WHAT TO DO >> Beneath this line are the data; copy exactly the part of them that opens with the line containing "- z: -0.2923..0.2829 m" and closes with the line containing "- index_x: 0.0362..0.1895", and only that part.

[Collection entries]
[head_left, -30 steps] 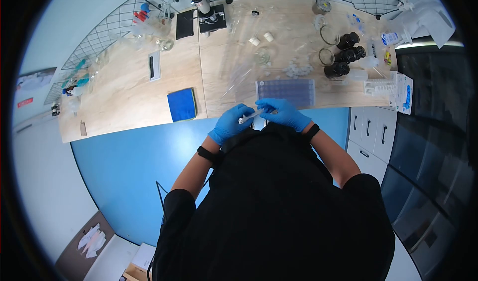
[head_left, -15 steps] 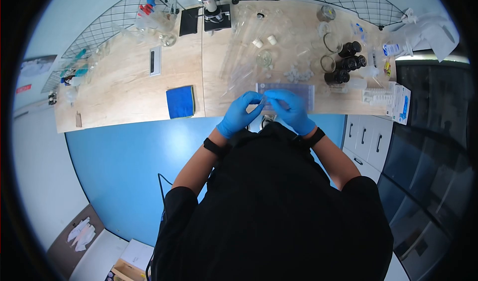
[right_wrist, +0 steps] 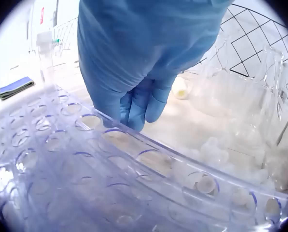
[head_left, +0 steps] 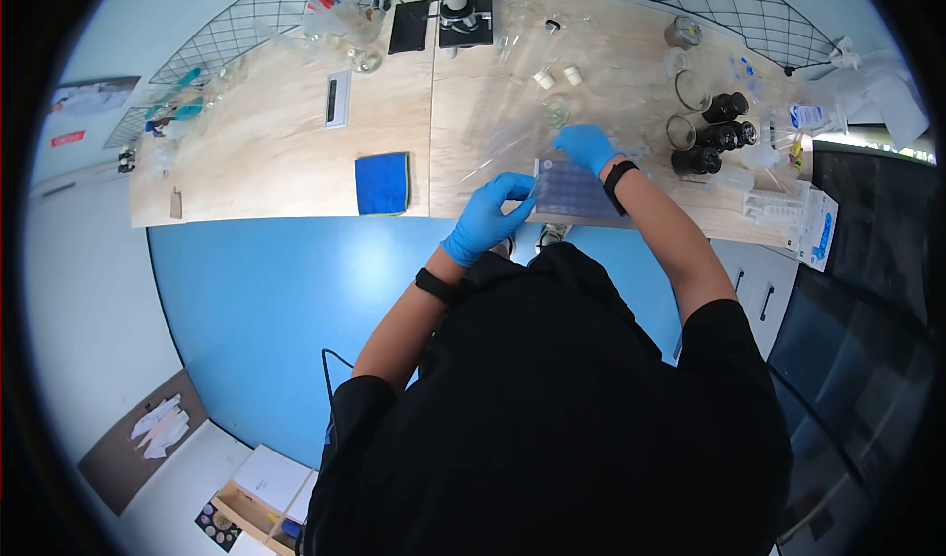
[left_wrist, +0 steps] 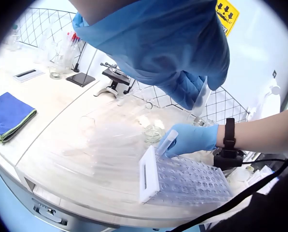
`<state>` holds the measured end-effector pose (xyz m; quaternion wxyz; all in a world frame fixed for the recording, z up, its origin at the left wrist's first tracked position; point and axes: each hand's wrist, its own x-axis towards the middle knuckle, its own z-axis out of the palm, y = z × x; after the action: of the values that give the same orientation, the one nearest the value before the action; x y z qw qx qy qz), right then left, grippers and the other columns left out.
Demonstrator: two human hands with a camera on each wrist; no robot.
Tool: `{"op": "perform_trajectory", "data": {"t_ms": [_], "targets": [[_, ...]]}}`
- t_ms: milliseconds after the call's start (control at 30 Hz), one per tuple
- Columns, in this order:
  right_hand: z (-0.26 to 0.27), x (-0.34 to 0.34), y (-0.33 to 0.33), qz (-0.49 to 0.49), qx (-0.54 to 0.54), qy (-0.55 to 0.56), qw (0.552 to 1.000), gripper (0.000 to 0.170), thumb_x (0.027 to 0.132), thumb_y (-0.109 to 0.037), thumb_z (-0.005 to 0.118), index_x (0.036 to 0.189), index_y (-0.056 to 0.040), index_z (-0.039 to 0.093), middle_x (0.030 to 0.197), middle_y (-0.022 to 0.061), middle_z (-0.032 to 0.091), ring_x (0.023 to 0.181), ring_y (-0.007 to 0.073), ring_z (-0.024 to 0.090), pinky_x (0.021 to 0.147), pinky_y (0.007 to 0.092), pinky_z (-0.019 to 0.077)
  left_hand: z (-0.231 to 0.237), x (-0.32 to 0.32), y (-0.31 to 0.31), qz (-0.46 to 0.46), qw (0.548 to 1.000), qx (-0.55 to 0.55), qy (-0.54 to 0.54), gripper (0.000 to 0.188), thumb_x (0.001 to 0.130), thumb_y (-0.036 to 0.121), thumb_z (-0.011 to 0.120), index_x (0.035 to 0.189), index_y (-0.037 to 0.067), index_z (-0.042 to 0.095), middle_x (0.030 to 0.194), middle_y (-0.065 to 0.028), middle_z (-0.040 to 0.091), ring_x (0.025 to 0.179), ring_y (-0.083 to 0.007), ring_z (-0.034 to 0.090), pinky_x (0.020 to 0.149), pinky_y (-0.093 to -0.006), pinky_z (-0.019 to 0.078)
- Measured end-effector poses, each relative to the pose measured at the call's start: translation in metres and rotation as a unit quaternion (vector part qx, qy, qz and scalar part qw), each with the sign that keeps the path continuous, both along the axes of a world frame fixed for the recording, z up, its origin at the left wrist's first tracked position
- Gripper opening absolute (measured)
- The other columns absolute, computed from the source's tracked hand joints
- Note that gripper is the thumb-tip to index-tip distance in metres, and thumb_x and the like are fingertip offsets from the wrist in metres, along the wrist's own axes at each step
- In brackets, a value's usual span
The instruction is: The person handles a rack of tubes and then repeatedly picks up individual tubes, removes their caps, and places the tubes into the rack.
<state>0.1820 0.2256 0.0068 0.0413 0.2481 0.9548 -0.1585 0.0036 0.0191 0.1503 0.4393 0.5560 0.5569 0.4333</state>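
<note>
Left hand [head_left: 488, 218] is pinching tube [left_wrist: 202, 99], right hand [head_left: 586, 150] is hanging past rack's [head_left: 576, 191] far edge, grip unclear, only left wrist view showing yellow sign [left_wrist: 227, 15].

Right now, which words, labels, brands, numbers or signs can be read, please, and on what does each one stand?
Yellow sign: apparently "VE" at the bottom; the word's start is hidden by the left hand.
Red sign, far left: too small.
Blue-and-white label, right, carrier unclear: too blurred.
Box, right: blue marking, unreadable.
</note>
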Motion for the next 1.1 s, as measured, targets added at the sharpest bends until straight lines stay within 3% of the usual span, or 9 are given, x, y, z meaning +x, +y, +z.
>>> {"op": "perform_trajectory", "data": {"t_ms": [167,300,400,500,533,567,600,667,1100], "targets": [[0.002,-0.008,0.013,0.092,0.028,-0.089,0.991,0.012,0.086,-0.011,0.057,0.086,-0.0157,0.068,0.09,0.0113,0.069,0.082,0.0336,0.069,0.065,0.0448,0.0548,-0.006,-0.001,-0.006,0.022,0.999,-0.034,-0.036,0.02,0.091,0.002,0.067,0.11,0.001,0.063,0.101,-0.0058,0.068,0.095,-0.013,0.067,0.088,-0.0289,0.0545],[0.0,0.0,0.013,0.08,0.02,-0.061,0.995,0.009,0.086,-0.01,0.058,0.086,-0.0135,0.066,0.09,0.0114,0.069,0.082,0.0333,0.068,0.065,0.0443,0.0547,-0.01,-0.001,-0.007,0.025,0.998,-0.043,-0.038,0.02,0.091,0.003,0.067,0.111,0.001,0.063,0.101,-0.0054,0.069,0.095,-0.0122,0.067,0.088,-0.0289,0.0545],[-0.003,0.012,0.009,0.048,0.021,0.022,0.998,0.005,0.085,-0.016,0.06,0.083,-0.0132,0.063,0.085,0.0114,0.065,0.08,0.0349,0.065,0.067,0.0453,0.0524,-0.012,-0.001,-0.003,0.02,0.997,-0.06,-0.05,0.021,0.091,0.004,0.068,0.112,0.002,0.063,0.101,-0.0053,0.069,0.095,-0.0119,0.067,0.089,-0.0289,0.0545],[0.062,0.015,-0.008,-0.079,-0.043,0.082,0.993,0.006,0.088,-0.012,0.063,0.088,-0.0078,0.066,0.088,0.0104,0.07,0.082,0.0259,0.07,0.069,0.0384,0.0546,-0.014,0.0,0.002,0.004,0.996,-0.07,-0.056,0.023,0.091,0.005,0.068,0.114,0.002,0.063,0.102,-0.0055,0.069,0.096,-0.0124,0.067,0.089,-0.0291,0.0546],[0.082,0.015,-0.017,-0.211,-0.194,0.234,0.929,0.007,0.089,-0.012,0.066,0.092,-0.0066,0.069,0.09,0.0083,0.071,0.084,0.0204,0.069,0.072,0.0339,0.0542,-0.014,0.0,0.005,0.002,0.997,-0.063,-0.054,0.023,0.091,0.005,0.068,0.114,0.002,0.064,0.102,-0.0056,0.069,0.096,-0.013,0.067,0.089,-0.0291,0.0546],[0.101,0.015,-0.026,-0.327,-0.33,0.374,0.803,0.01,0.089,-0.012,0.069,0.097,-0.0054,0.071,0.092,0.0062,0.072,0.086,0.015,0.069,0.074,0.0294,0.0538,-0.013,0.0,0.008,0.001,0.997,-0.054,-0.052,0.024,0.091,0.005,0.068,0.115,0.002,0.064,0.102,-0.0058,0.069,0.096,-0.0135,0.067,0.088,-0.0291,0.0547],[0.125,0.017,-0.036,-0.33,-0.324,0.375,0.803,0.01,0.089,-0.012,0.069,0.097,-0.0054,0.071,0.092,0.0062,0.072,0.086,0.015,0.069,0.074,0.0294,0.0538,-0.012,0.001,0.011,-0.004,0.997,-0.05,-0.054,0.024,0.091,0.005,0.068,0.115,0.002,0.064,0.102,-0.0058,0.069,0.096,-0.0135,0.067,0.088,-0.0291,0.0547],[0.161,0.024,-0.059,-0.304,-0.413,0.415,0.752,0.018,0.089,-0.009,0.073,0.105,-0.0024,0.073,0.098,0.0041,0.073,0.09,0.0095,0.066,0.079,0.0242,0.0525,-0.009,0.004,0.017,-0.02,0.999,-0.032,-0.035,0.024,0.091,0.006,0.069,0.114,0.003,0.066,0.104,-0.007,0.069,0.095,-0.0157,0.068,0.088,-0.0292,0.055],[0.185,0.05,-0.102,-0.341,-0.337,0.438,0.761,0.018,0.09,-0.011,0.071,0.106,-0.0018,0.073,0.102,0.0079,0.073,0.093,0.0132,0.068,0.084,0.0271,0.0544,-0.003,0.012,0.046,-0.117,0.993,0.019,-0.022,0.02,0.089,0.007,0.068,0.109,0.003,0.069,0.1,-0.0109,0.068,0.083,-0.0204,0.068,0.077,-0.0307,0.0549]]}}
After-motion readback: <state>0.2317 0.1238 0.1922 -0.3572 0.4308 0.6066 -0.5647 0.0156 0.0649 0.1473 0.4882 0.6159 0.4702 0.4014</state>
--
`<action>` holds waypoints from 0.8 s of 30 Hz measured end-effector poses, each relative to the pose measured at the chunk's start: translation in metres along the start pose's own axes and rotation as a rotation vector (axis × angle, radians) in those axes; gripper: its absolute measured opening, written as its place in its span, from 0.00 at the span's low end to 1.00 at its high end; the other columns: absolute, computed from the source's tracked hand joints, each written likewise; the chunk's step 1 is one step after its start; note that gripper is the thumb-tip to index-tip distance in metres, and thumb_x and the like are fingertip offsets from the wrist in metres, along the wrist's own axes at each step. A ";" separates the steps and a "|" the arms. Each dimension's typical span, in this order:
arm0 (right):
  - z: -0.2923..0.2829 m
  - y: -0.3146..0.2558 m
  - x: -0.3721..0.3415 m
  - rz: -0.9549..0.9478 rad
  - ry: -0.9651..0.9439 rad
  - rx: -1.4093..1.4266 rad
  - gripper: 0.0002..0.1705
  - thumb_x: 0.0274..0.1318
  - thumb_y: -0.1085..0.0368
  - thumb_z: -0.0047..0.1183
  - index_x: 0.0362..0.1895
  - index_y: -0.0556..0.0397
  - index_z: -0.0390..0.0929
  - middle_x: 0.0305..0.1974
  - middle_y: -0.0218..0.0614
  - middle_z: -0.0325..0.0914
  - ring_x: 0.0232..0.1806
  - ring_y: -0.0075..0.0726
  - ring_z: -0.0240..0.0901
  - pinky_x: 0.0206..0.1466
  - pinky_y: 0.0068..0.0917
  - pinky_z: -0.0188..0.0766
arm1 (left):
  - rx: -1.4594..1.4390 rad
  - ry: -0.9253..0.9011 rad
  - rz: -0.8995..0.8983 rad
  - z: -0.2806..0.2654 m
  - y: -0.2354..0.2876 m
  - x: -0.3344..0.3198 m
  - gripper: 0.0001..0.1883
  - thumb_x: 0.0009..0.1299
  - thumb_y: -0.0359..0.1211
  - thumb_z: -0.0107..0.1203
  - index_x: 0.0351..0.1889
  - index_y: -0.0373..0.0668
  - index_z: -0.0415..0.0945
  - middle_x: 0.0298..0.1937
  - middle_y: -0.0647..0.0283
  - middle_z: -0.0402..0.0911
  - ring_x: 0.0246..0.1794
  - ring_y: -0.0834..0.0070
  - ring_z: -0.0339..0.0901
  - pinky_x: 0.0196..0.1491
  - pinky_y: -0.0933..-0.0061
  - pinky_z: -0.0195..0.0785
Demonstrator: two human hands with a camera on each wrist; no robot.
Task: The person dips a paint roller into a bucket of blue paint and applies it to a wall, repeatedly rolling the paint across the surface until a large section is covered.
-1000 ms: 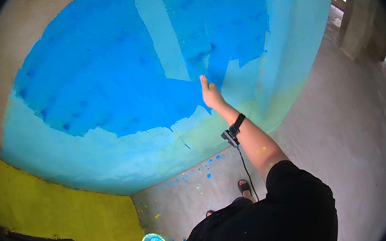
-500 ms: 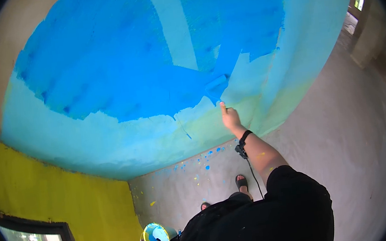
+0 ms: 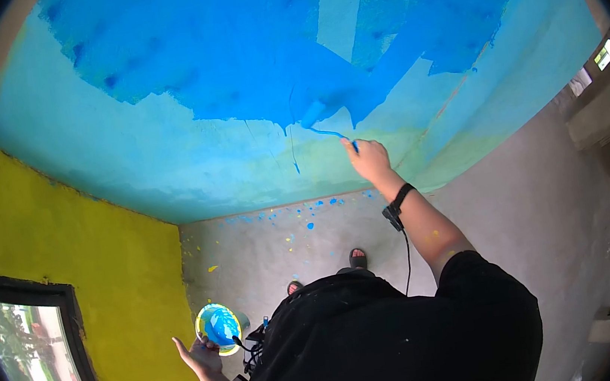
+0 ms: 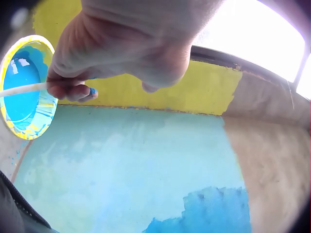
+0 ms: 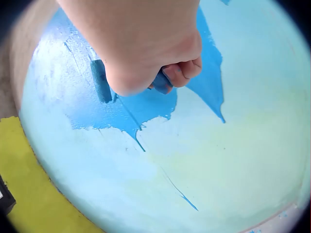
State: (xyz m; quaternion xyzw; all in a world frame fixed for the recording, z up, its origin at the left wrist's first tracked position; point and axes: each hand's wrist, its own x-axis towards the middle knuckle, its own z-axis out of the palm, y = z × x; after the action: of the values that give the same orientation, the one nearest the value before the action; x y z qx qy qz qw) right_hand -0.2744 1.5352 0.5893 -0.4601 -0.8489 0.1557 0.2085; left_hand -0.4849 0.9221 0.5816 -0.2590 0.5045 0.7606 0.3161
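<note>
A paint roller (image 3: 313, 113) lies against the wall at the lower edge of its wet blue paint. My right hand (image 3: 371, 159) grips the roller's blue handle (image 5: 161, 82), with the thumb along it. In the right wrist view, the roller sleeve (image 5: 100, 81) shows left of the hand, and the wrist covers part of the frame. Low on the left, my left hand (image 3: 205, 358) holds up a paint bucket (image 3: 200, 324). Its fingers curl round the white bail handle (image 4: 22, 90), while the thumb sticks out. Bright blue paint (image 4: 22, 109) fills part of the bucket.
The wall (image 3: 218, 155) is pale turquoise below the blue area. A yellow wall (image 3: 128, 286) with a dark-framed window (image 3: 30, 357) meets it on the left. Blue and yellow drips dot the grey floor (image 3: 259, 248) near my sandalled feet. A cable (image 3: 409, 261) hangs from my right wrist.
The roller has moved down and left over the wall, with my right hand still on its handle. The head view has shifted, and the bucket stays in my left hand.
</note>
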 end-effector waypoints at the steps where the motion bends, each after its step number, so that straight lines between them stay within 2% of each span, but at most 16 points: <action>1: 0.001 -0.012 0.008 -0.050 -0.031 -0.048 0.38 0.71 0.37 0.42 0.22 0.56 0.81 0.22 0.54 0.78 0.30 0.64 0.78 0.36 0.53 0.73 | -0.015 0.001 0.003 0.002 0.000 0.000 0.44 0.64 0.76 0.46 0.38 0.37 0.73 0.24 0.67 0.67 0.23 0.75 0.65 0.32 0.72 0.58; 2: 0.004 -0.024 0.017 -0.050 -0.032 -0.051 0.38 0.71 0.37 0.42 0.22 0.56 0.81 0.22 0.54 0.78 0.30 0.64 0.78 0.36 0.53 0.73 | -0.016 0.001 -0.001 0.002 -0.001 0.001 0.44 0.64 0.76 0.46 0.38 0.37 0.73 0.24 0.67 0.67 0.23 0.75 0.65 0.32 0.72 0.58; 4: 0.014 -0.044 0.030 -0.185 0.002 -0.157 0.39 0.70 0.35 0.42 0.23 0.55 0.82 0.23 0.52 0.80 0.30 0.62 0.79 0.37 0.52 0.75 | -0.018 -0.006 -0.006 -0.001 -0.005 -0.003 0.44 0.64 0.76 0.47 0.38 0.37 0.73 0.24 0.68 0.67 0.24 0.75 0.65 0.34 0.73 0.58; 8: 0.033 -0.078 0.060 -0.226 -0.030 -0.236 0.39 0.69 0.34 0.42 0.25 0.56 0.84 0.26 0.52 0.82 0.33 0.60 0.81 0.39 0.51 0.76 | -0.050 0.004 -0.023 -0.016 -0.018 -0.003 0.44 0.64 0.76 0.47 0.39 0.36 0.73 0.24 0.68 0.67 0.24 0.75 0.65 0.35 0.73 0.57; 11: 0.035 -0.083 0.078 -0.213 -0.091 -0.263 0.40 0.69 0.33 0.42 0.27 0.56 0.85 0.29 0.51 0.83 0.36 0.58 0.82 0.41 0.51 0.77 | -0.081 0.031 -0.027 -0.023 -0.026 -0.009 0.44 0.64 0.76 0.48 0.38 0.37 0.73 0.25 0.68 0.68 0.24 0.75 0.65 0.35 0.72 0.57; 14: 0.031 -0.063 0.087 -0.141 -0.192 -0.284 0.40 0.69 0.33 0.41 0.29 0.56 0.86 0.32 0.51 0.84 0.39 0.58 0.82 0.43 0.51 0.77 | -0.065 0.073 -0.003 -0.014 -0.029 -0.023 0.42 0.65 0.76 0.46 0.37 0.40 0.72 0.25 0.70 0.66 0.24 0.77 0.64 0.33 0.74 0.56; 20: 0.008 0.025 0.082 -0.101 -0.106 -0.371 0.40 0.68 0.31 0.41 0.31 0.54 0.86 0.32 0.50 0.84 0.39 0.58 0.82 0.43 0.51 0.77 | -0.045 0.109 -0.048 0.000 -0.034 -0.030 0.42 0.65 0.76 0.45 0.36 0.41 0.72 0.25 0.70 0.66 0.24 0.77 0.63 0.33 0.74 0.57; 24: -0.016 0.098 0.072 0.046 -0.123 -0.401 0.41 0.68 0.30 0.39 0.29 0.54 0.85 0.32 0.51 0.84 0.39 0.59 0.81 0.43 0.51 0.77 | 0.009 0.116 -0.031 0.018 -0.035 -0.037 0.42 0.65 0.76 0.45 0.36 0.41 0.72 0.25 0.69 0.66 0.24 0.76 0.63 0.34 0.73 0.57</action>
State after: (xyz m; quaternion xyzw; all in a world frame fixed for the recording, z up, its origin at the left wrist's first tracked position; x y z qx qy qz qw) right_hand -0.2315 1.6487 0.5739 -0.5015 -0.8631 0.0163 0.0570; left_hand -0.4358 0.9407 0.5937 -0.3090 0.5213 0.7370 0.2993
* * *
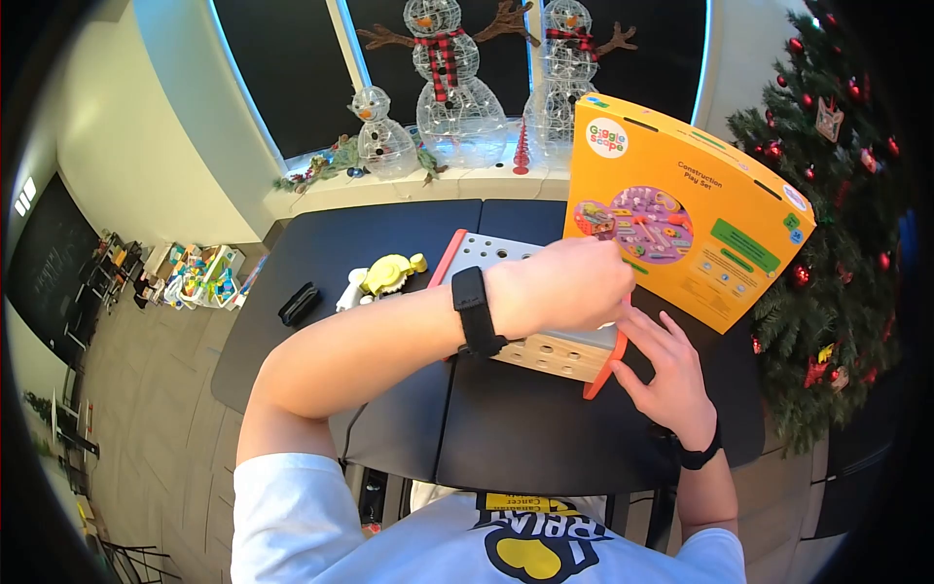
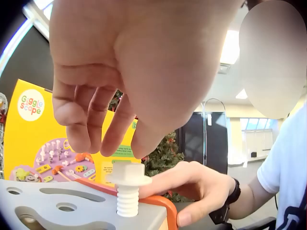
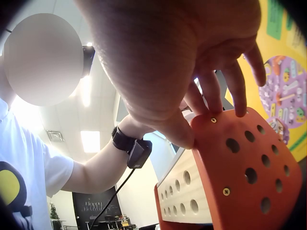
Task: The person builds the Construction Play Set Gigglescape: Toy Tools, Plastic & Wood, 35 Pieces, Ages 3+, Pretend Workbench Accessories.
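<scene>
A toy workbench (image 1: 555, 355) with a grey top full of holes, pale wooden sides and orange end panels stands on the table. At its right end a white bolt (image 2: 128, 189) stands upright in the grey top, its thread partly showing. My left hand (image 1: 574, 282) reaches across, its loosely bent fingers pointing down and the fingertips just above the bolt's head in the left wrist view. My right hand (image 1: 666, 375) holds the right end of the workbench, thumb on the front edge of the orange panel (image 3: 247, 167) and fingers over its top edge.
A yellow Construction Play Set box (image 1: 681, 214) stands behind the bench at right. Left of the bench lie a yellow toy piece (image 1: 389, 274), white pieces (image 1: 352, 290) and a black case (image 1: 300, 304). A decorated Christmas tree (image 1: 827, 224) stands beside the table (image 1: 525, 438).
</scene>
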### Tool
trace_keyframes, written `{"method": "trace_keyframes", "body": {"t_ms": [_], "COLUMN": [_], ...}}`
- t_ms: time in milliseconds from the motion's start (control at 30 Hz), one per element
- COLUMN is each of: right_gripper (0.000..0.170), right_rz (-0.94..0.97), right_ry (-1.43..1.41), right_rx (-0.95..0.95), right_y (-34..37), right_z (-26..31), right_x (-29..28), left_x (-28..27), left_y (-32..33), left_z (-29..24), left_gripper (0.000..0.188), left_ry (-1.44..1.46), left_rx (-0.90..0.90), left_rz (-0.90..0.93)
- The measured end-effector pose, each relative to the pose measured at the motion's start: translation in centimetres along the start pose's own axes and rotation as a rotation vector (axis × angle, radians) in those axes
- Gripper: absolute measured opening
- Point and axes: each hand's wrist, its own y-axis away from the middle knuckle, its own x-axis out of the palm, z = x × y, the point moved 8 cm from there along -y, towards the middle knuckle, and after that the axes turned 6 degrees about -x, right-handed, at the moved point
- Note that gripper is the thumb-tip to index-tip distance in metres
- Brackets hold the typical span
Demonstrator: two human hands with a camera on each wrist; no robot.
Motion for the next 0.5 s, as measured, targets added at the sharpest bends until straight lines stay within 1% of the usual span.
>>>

SOLUTION TO THIS PROBLEM >>
  - z: -0.2923..0.2829 m
  - y: -0.3146..0.2558 m
  - x: -0.3721..0.3415 m
  - rz: -0.9549..0.9478 rad
  - ry: -0.9651..0.9439 rad
  - rx: -1.4093..1.4266 rad
  - gripper: 0.0002..0.1705
  - thumb_x: 0.0274..0.1318
  - thumb_y: -0.1085..0.0368
  - thumb_z: -0.0047..0.1183
  - index_x: 0.0362..0.1895

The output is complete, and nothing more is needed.